» **Exercise brief**
All entries shown below must be given again word for word.
===== Data provided
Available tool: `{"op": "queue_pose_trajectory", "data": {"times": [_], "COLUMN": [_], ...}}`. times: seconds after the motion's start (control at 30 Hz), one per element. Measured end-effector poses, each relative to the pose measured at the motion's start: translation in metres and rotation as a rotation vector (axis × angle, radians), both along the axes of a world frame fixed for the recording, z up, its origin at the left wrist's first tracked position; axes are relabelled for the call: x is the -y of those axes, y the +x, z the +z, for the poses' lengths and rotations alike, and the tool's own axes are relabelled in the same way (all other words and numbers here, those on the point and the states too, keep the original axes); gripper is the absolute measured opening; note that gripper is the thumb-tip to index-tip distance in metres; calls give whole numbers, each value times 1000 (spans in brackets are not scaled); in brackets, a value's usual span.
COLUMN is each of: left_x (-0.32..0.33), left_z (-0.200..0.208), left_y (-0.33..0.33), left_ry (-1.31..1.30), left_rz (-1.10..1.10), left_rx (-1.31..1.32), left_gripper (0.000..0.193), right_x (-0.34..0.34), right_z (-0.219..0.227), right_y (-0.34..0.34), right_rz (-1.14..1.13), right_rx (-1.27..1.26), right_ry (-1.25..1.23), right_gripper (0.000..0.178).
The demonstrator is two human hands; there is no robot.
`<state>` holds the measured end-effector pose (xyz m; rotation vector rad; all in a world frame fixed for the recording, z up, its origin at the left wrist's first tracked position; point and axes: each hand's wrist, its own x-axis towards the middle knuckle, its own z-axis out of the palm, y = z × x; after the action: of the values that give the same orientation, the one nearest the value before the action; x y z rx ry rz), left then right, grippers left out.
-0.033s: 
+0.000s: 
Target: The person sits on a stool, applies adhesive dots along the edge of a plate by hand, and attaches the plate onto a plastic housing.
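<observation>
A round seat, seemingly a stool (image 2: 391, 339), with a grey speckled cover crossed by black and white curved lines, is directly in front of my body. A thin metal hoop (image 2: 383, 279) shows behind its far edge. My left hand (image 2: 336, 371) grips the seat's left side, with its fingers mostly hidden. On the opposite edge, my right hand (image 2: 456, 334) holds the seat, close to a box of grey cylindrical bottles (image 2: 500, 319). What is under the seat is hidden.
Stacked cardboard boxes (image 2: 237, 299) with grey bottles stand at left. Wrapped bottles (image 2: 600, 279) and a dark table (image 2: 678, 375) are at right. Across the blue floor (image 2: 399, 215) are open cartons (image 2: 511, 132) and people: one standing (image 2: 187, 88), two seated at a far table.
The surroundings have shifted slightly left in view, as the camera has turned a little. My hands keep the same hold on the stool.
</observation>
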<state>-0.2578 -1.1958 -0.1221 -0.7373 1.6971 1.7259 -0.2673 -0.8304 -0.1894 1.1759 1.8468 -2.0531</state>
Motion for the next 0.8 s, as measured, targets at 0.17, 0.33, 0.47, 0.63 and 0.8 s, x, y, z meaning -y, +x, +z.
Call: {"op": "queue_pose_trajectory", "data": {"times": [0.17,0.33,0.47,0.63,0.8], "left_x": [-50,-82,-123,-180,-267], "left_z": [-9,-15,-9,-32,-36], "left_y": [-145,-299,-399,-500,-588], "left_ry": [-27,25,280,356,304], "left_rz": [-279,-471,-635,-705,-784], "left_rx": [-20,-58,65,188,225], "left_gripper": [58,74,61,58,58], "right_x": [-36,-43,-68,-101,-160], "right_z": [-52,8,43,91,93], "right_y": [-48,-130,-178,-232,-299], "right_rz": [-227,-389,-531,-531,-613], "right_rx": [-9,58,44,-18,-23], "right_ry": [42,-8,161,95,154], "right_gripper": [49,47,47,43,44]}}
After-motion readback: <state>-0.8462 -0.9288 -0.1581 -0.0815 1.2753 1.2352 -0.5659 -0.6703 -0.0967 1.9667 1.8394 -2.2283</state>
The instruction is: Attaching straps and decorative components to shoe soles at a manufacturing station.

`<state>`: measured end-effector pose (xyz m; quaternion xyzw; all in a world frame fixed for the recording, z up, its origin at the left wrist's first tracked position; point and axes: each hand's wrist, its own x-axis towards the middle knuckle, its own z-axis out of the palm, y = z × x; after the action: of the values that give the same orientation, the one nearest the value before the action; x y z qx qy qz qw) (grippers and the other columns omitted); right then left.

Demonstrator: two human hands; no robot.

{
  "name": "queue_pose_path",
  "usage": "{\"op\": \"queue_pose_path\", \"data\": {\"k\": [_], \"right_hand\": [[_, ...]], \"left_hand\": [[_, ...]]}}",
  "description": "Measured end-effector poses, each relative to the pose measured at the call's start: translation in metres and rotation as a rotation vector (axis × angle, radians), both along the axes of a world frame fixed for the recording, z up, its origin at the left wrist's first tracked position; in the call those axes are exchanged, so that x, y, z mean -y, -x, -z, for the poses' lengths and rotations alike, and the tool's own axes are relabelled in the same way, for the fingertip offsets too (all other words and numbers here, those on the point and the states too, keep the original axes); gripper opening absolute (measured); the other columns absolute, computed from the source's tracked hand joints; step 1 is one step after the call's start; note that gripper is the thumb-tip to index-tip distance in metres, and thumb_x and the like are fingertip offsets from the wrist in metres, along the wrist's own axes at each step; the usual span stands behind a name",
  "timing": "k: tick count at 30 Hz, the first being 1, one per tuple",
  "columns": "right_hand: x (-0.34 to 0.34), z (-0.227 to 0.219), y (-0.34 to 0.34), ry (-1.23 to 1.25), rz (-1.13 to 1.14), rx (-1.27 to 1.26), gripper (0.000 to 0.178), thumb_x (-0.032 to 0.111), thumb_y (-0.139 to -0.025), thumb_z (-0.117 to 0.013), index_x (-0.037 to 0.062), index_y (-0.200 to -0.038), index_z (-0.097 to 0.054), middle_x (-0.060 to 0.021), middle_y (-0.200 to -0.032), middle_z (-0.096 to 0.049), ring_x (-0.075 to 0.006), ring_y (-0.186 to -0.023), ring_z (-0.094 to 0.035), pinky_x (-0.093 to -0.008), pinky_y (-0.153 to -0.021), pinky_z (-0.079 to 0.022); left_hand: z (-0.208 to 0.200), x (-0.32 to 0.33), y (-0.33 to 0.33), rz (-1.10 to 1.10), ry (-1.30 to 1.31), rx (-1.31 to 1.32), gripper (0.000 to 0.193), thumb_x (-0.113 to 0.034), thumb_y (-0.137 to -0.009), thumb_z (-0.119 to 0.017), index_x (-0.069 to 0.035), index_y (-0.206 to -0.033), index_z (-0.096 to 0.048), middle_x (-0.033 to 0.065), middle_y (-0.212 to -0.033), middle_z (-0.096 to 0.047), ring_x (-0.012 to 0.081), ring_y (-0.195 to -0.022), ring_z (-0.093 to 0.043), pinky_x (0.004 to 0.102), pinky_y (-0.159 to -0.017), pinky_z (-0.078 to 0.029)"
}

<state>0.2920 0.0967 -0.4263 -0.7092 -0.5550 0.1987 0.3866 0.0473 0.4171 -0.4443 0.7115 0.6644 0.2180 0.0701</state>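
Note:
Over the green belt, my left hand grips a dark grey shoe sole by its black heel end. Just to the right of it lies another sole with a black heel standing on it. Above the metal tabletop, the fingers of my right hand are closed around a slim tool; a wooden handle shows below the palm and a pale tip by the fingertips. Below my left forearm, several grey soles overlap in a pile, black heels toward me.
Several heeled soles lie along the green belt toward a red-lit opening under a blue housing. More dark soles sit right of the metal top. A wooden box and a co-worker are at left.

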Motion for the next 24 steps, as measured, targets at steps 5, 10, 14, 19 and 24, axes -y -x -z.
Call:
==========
» **Exercise output**
Available tool: `{"op": "queue_pose_trajectory", "data": {"times": [_], "COLUMN": [_], ...}}`. times: seconds after the motion's start (control at 30 Hz), one per element. Measured end-effector poses, each relative to the pose measured at the motion's start: translation in metres and rotation as a rotation vector (axis × angle, radians), both along the axes of a world frame fixed for the recording, z up, its origin at the left wrist's first tracked position; axes are relabelled for the call: x is the -y of those axes, y the +x, z the +z, for the poses' lengths and rotations alike, and the tool's own axes are relabelled in the same way (all other words and numbers here, those on the point and the states too, keep the original axes); gripper is the absolute measured opening; note that gripper is the thumb-tip to index-tip distance in metres; calls give whole numbers, each value times 1000 (spans in brackets are not scaled); in brackets, a value's usual span.
COLUMN is each of: left_x (-0.32..0.33), left_z (-0.200..0.208), left_y (-0.33..0.33), left_ry (-1.31..1.30), left_rz (-1.10..1.10), left_rx (-1.31..1.32), left_gripper (0.000..0.193), right_x (-0.34..0.34), right_z (-0.219..0.227), right_y (-0.34..0.34), right_rz (-1.14..1.13), right_rx (-1.27..1.26), right_ry (-1.25..1.23), right_gripper (0.000..0.178).
The demonstrator is two human hands; there is no robot.
`<state>` holds the measured end-effector pose (xyz m; rotation vector rad; all in a world frame fixed for the recording, z up, its origin at the left wrist's first tracked position; point and axes: each hand's wrist, its own x-axis towards the middle knuckle, its own z-axis out of the palm, y = z × x; after the action: of the values that give the same orientation, the one nearest the value before the action; x y z rx ry rz), left then right, grippers left out.
-0.033s: 
+0.000s: 
Target: The person sits on a stool, applies adhesive dots along the edge of a plate by hand, and attaches the plate onto a plastic housing.
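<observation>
A round seat, seemingly a stool (image 2: 391, 339), with a grey speckled cover crossed by black and white curved lines, is directly in front of my body. A thin metal hoop (image 2: 383, 279) shows behind its far edge. My left hand (image 2: 336, 371) grips the seat's left side, with its fingers mostly hidden. On the opposite edge, my right hand (image 2: 456, 334) holds the seat, close to a box of grey cylindrical bottles (image 2: 500, 319). What is under the seat is hidden.
Stacked cardboard boxes (image 2: 237, 299) with grey bottles stand at left. Wrapped bottles (image 2: 600, 279) and a dark table (image 2: 678, 375) are at right. Across the blue floor (image 2: 399, 215) are open cartons (image 2: 511, 132) and people: one standing (image 2: 187, 88), two seated at a far table.
The surroundings have shifted slightly left in view, as the camera has turned a little. My hands keep the same hold on the stool.
</observation>
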<state>-0.2578 -1.1958 -0.1221 -0.7373 1.6971 1.7259 -0.2673 -0.8304 -0.1894 1.1759 1.8468 -2.0531</state>
Motion for the next 0.8 s, as measured, targets at 0.17, 0.33, 0.47, 0.63 and 0.8 s, x, y, z meaning -y, +x, +z.
Call: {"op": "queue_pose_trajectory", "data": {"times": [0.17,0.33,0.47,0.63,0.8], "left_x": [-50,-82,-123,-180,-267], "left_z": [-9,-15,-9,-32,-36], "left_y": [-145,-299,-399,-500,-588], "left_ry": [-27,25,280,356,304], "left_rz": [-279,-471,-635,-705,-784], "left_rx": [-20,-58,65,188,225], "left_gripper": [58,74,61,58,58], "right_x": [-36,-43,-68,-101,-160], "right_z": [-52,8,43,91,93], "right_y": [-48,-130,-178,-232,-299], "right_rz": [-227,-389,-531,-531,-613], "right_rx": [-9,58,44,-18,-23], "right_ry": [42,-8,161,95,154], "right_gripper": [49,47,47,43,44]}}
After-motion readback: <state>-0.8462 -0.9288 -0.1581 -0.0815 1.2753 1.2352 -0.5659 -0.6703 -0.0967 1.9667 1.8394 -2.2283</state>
The instruction is: Attaching straps and decorative components to shoe soles at a manufacturing station.

`<state>`: measured end-effector pose (xyz m; quaternion xyzw; all in a world frame fixed for the recording, z up, its origin at the left wrist's first tracked position; point and axes: each hand's wrist, its own x-axis towards the middle knuckle, its own z-axis out of the palm, y = z × x; after the action: of the values that give the same orientation, the one nearest the value before the action; x y z qx qy qz qw) (grippers and the other columns omitted); right then left.

Demonstrator: two human hands; no robot.

{
  "name": "queue_pose_path",
  "usage": "{\"op\": \"queue_pose_path\", \"data\": {\"k\": [_], \"right_hand\": [[_, ...]], \"left_hand\": [[_, ...]]}}",
  "description": "Measured end-effector poses, each relative to the pose measured at the call's start: translation in metres and rotation as a rotation vector (axis × angle, radians), both along the axes of a world frame fixed for the recording, z up, its origin at the left wrist's first tracked position; in the call those axes are exchanged, so that x, y, z mean -y, -x, -z, for the poses' lengths and rotations alike, and the tool's own axes are relabelled in the same way, for the fingertip offsets too (all other words and numbers here, those on the point and the states too, keep the original axes); gripper opening absolute (measured); the other columns absolute, computed from the source's tracked hand joints; step 1 is one step after the call's start; note that gripper is the thumb-tip to index-tip distance in metres, and thumb_x and the like are fingertip offsets from the wrist in metres, along the wrist's own axes at each step; the usual span stands behind a name",
  "timing": "k: tick count at 30 Hz, the first being 1, one per tuple",
  "columns": "right_hand: x (-0.34 to 0.34), z (-0.227 to 0.219), y (-0.34 to 0.34), ry (-1.23 to 1.25), rz (-1.13 to 1.14), rx (-1.27 to 1.26), gripper (0.000 to 0.178), thumb_x (-0.032 to 0.111), thumb_y (-0.139 to -0.025), thumb_z (-0.117 to 0.013), index_x (-0.037 to 0.062), index_y (-0.200 to -0.038), index_z (-0.097 to 0.054), middle_x (-0.060 to 0.021), middle_y (-0.200 to -0.032), middle_z (-0.096 to 0.049), ring_x (-0.075 to 0.006), ring_y (-0.186 to -0.023), ring_z (-0.094 to 0.035), pinky_x (-0.093 to -0.008), pinky_y (-0.153 to -0.021), pinky_z (-0.079 to 0.022); left_hand: z (-0.208 to 0.200), x (-0.32 to 0.33), y (-0.33 to 0.33), rz (-1.10 to 1.10), ry (-1.30 to 1.31), rx (-1.31 to 1.32), gripper (0.000 to 0.193), thumb_x (-0.113 to 0.034), thumb_y (-0.137 to -0.009), thumb_z (-0.119 to 0.017), index_x (-0.069 to 0.035), index_y (-0.206 to -0.033), index_z (-0.096 to 0.048), middle_x (-0.033 to 0.065), middle_y (-0.212 to -0.033), middle_z (-0.096 to 0.047), ring_x (-0.012 to 0.081), ring_y (-0.195 to -0.022), ring_z (-0.093 to 0.043), pinky_x (0.004 to 0.102), pinky_y (-0.159 to -0.017), pinky_z (-0.078 to 0.029)"
}

<state>0.2920 0.0967 -0.4263 -0.7092 -0.5550 0.1987 0.3866 0.0473 0.4171 -0.4443 0.7115 0.6644 0.2180 0.0701</state>
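Note:
Over the green belt, my left hand grips a dark grey shoe sole by its black heel end. Just to the right of it lies another sole with a black heel standing on it. Above the metal tabletop, the fingers of my right hand are closed around a slim tool; a wooden handle shows below the palm and a pale tip by the fingertips. Below my left forearm, several grey soles overlap in a pile, black heels toward me.
Several heeled soles lie along the green belt toward a red-lit opening under a blue housing. More dark soles sit right of the metal top. A wooden box and a co-worker are at left.
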
Motion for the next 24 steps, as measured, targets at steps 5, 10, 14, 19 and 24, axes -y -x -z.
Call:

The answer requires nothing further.